**Given records:**
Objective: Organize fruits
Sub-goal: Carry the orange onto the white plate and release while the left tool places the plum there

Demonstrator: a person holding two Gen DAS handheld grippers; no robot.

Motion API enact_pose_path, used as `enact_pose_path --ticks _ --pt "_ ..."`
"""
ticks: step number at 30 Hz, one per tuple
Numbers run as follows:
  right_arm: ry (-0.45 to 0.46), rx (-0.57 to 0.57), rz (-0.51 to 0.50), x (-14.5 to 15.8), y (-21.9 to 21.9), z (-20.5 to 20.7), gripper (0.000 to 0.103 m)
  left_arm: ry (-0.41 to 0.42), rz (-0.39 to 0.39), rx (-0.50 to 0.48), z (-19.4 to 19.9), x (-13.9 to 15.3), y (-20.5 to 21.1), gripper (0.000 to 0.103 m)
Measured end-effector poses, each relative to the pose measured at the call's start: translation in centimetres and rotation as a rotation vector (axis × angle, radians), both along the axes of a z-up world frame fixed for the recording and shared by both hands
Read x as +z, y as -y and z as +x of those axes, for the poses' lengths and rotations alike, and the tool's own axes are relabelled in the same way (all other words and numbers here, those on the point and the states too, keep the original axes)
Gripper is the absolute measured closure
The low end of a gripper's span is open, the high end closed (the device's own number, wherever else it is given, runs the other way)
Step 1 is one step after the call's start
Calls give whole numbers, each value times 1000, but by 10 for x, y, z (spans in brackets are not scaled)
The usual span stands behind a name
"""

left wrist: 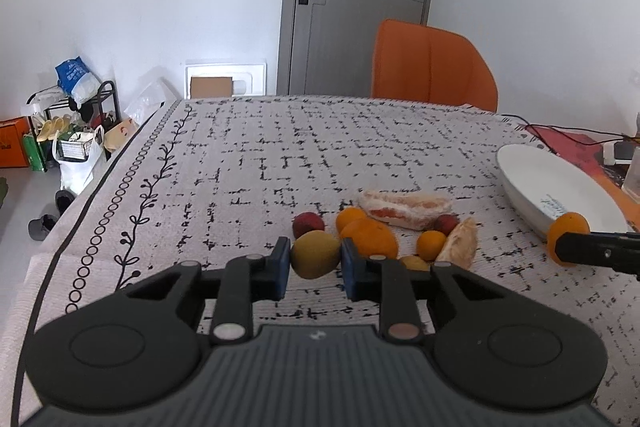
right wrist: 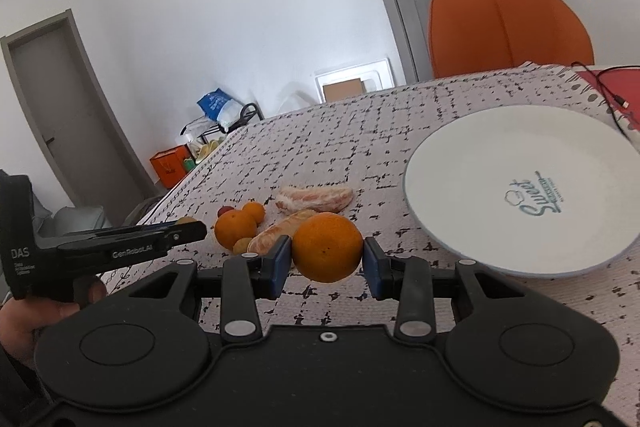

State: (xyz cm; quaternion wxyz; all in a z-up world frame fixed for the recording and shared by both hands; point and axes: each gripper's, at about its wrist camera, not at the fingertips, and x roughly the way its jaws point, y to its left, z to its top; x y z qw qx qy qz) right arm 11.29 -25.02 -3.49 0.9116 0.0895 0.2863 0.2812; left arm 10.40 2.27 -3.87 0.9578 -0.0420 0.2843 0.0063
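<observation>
My left gripper is shut on a yellow-green fruit just above the tablecloth. Behind it lie a large orange, small oranges, red fruits and peeled grapefruit segments. My right gripper is shut on an orange and holds it above the table, left of the white plate. The same gripper shows at the right edge of the left wrist view, by the plate.
An orange chair stands behind the table's far edge. Black cables and a red mat lie at the far right. The patterned tablecloth covers the table. The left edge drops to a cluttered floor.
</observation>
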Motion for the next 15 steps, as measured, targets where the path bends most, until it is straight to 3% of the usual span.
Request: enact_pose_path --ticks 15 --pt "65 -97 14 13 33 -15 66 59 -3 -78 -11 20 32 78"
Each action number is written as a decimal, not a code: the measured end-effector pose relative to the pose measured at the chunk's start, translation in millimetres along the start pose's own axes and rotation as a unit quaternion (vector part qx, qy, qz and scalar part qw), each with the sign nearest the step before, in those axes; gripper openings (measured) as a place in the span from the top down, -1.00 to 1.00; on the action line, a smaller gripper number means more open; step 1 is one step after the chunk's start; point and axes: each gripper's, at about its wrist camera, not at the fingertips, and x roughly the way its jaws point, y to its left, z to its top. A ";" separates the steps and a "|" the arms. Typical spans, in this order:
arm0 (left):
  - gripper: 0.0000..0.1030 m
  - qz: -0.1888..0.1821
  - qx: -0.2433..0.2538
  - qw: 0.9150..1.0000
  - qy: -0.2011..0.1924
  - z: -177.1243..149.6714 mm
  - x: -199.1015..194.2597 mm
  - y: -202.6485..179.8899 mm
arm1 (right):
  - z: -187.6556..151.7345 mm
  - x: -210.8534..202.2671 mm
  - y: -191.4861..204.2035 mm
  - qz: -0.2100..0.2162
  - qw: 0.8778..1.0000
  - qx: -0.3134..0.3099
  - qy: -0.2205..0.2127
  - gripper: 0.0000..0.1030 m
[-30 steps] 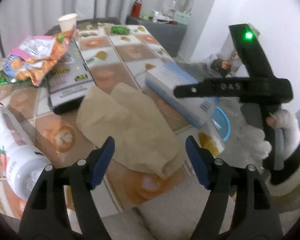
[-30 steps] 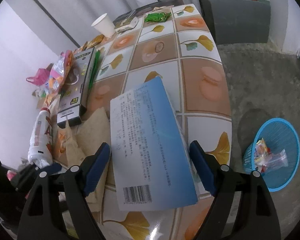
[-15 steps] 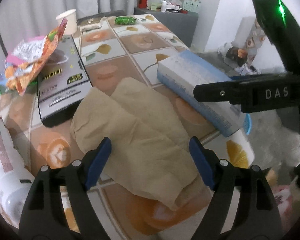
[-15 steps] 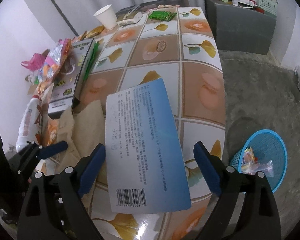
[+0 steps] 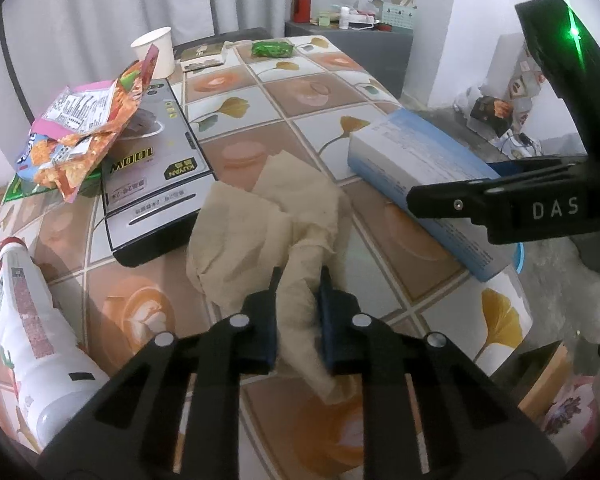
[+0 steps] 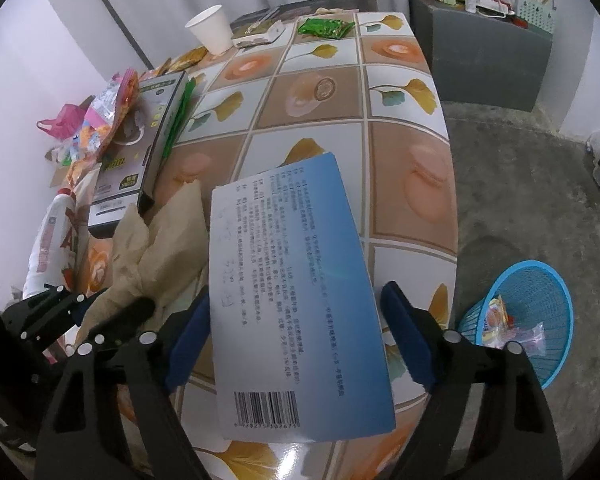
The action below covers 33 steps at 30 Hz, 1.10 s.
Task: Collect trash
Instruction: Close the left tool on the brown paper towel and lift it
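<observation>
1. Left gripper (image 5: 298,286): jaws have just been closing and now pinch a bunched fold of the brown paper (image 5: 260,220), which lies on the bench between the black carton and the blue box. Soft, creased, napkin-like sheet; it gathers into a ridge where the pads press it, a grip that suits a limp thing.

2. Right gripper (image 6: 296,332): jaws have just been narrowing but stand wide, one on each long side of the blue box (image 6: 296,300). The left pad looks at or near the box edge, the right one apart from it; no firm hold yet.

3. Blue box: flat, rigid card, glossy, printed text and a barcode at the near end. It lies at the near right of the bench, next to the edge.

4. Bench (image 6: 404,184): shiny tiled-pattern cover, leaf and coffee motifs.

5. Blue basket (image 6: 528,312): open plastic mesh, on the floor right of the bench, wrappers already inside; likely the destination.

6. Other litter, left and far: crinkled snack bags (image 5: 76,136), black carton (image 5: 152,172), white plastic bottle (image 5: 28,328), paper cup (image 6: 212,28), green packet (image 6: 324,26).
</observation>
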 end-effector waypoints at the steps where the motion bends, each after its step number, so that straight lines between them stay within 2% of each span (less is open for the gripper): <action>1: 0.75 -0.001 -0.002 1.000 0.000 -0.3 -0.3 0.6 | -0.2 -0.4 0.3 -0.001 1.000 0.000 0.000 -0.47; 12: 0.86 -0.010 -0.007 1.000 -0.014 -2.8 -13.5 2.6 | -4.6 -13.2 1.3 -0.005 1.000 0.007 -0.014 -0.44; 33: 0.87 -0.034 -0.003 0.997 -0.069 7.0 -52.1 -8.9 | -12.8 -60.2 -8.4 -0.022 0.997 0.028 -0.061 -0.44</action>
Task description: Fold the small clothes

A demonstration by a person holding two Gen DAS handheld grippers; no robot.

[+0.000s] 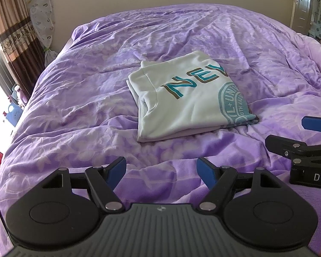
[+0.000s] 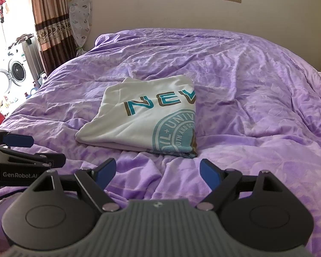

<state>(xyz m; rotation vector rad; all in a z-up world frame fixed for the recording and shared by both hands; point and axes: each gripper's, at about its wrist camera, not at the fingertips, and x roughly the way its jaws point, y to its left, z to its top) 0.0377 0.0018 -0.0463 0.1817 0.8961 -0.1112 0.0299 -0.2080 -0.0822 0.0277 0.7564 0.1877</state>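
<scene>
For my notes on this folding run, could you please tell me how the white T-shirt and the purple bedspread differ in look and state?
The white T-shirt is folded into a compact, fairly smooth rectangle; the purple bedspread lies spread out and heavily wrinkled. The T-shirt carries teal and brown lettering and a round teal emblem; the bedspread has only a faint pale pattern. The T-shirt lies on top, the bedspread underneath. Neither is touched by a gripper.

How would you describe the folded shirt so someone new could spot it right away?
Look at the big bed with the wrinkled purple cover. Near its middle lies the folded white shirt, the only garment there, with teal lettering and a round teal seal.
</scene>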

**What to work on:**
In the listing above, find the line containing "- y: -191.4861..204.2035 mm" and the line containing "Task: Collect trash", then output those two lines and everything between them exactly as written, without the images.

**Your response:**
  - y: -191.4861..204.2035 mm
  - qz: -0.2100..0.2162
  - qw: 0.8778..1.0000
  - qx: -0.3134..0.3099
  - qy: -0.2205..0.2127
  - gripper: 0.0000..0.1030 m
[-30 steps] 
[-30 steps] 
[-15 steps] 
[-15 steps] 
[+0 steps] 
[+0 steps] 
The action below covers 33 steps at 30 Hz, 1.10 s.
Task: Collect trash

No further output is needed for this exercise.